YOUR GOAL: Here the job is to transcribe the data exactly while omitting the images.

◆ ◆ ◆ ◆

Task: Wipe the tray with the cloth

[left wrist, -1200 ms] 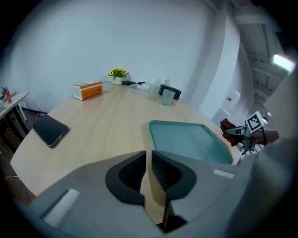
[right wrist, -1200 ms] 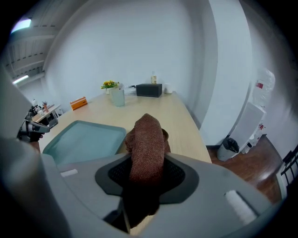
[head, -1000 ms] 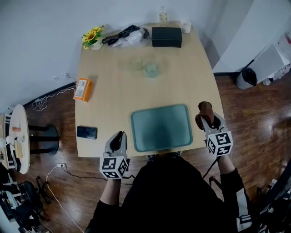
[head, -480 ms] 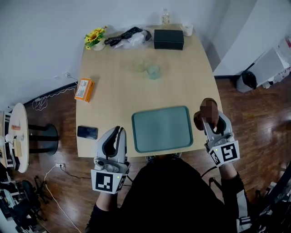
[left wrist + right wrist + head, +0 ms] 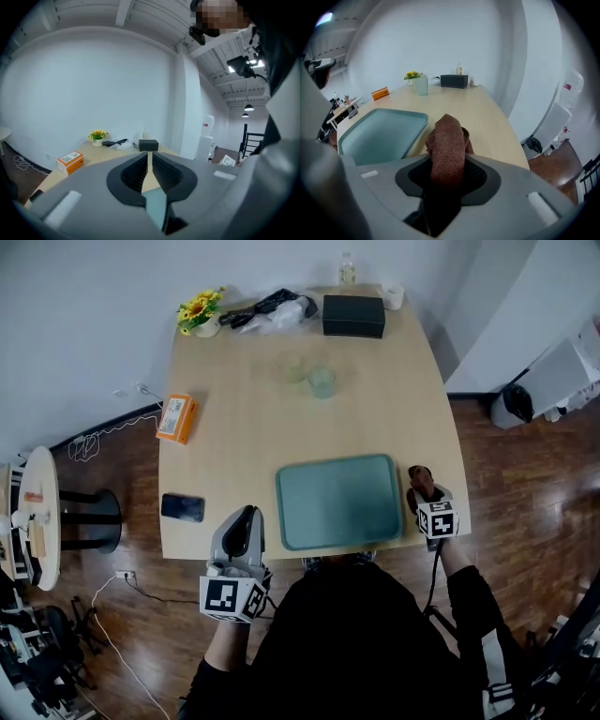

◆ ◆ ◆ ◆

OUTPUT OF THE TASK:
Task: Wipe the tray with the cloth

[left wrist, -1200 ms] 
[right wrist, -1200 ms] 
[head, -1000 ms] 
[head, -480 ms] 
[left wrist + right wrist + head, +0 ms] 

The answer has been fully stated.